Cable Construction and Design
Communications Cable Structure
Modern submarine communications cables consist of multiple layers:
- Core: Optical fibers (typically 4-8 fiber pairs)
- Copper conductor: For power transmission to repeaters
- Insulation layers: Multiple protective barriers
- Strength member: Steel wire for tensile strength
- Outer jacket: Polyethylene protection against water and marine environment
Power Cable Structure
Submarine power cables feature robust construction for high-voltage transmission:
- Conductor: Copper or aluminum core
- Insulation: XLPE (Cross-linked polyethylene) or other high-voltage insulation
- Metallic shield: For electromagnetic protection
- Armor: Steel wire or tape for mechanical protection
- Outer serving: Protective jacket against marine environment
Installation Process
Planning and Survey Phase
Deploying submarine cables involves several stages including route planning, marine survey, operational permitting, cable system design, cable manufacturing, marine lay and commissioning.
Cable Laying Process
The cable is fed out of the rear of the ship and onto a plough that is towed, either by the cable ship or another ship following behind. The plough lifts a furrow of the seabed and the cable slides into this furrow, then after the plough passes the part of the seabed that was lifted, it settles back down.
Burial and Protection
The trenches in which the cables are placed are dug by a submarine plough and covered by sediment or rocks in shallow waters to minimize the risks of damage from fishing activities and ship anchors.
Quality Control
During the cable laying process, the cable is being constantly tested to ensure that no damage has occurred to it. At the end of the cable lay, a final splice is made to join the cable ends together.

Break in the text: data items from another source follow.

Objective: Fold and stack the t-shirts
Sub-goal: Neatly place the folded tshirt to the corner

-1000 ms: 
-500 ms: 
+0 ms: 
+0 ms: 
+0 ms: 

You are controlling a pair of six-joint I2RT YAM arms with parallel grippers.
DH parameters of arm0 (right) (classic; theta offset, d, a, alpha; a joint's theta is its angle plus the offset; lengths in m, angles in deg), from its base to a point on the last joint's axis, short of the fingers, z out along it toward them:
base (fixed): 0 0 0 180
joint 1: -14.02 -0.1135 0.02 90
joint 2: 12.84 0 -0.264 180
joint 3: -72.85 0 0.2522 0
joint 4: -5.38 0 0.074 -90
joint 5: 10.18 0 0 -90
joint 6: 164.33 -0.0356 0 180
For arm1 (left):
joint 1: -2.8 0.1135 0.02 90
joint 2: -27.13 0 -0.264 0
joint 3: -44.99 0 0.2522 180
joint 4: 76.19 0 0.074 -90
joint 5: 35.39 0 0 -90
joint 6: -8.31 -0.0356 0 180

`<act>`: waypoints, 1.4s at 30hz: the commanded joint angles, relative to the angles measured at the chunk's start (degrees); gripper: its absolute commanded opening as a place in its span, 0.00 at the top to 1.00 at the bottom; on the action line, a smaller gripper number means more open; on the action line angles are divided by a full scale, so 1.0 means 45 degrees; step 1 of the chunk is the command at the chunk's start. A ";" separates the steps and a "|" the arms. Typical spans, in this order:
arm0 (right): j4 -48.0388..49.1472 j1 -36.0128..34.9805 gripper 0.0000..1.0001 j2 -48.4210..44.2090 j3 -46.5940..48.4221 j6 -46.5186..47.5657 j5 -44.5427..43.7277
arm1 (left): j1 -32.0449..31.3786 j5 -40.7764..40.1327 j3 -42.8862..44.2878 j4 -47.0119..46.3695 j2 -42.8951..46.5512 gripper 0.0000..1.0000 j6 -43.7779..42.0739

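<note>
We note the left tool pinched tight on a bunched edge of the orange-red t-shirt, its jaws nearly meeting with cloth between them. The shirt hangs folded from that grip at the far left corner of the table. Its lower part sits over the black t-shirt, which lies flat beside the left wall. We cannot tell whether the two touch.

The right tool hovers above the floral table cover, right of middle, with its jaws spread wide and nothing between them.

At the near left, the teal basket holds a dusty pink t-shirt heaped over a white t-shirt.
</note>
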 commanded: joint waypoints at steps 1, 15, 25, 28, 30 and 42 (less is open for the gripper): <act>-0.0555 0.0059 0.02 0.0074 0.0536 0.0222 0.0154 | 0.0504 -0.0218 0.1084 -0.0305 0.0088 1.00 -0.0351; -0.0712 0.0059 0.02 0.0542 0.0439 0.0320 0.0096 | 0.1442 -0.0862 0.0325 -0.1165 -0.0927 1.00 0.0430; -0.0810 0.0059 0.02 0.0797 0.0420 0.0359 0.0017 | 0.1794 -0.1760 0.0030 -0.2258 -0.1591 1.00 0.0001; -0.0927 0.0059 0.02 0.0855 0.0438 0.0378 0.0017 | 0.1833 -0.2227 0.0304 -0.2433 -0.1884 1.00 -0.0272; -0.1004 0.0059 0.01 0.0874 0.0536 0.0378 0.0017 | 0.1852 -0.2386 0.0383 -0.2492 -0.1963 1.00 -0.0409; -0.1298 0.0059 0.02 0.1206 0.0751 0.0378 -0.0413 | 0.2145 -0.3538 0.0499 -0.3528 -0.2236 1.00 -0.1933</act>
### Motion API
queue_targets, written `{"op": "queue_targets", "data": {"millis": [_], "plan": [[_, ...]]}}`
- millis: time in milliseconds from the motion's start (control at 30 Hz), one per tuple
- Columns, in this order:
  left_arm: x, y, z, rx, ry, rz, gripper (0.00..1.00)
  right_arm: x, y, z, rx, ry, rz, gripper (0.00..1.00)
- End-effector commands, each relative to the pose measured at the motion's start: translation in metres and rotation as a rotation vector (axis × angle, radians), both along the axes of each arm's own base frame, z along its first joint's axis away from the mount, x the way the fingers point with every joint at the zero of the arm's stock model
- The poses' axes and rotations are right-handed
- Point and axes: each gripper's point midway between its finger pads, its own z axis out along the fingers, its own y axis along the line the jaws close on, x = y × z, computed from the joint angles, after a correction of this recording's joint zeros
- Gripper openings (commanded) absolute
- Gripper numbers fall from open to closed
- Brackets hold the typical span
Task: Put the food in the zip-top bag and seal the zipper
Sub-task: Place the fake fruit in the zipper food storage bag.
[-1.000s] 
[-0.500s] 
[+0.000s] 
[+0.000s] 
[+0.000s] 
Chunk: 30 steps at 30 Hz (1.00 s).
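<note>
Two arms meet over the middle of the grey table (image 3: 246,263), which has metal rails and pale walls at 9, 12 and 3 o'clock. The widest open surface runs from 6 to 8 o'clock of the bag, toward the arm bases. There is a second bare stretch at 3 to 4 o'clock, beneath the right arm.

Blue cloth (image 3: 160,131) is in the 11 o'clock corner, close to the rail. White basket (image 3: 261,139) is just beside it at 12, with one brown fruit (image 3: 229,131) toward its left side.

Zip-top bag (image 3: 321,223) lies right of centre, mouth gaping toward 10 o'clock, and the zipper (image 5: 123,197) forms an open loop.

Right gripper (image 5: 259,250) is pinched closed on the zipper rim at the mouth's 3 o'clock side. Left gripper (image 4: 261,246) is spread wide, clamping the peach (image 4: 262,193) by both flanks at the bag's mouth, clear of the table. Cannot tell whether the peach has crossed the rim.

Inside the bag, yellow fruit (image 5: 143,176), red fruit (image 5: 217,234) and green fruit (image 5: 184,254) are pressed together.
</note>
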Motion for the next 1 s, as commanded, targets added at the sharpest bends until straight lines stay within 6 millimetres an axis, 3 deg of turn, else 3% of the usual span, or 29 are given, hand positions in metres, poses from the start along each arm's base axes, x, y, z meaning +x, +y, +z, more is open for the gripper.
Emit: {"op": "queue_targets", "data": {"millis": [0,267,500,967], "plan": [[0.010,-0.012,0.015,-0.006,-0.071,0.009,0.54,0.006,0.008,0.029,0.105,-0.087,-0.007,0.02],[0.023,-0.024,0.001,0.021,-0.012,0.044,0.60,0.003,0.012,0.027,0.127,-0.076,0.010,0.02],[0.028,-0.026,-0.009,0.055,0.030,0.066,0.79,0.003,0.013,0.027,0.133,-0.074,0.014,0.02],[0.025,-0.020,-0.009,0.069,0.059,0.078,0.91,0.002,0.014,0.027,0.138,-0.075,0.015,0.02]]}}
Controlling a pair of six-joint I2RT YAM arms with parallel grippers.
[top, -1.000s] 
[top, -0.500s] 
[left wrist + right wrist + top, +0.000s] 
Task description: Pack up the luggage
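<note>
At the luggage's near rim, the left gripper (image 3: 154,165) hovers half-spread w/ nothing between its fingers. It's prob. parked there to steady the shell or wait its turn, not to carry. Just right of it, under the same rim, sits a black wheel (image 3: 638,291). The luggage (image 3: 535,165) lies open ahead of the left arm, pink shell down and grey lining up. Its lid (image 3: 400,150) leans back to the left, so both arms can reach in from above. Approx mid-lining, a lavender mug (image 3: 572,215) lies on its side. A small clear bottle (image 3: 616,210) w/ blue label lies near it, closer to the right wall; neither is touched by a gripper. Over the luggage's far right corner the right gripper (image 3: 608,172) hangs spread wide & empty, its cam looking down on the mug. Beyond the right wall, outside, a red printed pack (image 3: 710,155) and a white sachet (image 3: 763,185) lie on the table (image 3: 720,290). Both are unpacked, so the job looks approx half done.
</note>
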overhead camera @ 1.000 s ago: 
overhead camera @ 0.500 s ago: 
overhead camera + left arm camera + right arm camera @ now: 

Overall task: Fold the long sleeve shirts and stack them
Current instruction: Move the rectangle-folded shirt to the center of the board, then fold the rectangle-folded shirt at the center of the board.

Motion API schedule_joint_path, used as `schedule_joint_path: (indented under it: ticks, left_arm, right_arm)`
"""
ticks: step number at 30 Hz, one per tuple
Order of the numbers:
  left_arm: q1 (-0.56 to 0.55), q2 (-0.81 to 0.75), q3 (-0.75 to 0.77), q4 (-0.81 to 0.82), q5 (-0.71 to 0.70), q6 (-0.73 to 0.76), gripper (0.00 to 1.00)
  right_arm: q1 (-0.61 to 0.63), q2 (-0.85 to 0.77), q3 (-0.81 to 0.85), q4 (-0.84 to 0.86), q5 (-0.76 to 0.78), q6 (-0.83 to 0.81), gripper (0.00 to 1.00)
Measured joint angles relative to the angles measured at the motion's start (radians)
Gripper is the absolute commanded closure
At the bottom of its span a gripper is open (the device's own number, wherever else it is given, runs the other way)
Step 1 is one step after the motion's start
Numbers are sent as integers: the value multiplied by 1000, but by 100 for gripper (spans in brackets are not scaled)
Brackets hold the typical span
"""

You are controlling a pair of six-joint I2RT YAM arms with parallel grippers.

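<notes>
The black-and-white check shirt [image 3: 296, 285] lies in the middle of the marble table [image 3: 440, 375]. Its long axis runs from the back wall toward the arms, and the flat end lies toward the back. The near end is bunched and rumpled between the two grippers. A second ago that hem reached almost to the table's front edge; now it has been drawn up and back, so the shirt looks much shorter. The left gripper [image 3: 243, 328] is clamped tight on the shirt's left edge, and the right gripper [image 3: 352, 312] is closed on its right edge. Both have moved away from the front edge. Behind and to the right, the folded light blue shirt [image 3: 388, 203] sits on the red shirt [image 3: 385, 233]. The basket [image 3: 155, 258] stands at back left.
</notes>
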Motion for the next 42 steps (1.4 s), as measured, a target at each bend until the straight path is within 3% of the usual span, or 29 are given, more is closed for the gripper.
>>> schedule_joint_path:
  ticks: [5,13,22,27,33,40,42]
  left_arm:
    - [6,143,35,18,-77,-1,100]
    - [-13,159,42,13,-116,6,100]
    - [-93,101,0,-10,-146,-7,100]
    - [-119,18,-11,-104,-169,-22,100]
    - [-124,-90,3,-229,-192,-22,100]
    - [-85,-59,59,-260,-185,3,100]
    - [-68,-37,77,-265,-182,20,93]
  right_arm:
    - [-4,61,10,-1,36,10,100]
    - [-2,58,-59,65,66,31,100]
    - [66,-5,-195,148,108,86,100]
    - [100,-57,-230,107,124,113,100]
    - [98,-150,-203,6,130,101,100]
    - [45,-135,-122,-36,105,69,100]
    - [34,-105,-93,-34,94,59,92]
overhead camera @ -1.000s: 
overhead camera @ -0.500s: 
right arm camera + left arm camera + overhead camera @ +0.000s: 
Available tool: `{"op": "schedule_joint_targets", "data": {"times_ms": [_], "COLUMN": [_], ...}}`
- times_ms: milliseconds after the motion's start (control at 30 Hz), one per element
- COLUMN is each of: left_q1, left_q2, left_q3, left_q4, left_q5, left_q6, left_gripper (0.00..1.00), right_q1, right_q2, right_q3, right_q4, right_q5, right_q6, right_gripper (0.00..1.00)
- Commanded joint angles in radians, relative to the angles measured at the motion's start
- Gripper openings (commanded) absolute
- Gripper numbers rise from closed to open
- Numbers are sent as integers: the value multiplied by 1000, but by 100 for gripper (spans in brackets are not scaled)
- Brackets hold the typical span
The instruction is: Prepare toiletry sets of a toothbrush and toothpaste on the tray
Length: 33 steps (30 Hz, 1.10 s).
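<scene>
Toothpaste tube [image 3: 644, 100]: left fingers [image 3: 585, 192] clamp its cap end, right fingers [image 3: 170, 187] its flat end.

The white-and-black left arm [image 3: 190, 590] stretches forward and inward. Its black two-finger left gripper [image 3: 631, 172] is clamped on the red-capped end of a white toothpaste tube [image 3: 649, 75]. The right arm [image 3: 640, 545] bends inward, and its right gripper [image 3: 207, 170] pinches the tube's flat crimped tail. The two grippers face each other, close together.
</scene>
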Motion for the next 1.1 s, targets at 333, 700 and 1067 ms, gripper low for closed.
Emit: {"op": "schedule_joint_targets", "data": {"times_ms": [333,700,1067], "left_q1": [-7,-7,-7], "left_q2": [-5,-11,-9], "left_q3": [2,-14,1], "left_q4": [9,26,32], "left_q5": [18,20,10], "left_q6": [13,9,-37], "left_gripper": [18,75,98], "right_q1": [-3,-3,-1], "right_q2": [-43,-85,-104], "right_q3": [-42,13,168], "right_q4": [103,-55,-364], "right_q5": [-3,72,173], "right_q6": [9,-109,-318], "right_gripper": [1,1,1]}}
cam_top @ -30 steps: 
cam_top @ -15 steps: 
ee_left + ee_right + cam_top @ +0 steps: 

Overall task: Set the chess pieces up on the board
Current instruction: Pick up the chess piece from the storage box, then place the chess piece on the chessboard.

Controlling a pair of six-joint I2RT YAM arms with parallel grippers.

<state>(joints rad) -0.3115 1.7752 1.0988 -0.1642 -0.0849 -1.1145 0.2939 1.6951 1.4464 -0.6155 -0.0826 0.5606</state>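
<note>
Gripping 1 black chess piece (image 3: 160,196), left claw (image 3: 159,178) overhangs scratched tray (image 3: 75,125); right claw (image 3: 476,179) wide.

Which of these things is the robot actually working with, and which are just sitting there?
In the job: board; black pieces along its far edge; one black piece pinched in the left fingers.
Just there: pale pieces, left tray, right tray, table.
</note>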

Strategic and Economic Importance
Economic Impact
The economic significance of submarine cables cannot be overstated. They enable:
- International financial transactions worth trillions daily
- Global supply chain coordination
- Remote work and digital services
- International commerce and trade
- Real-time market data transmission
Historical Military Significance
These submarine information networks allowed the United States and Britain to securely share time-sensitive intelligence and rapidly coordinate military efforts in Europe, thereby contributing to the defeat of Nazi Germany during World War II.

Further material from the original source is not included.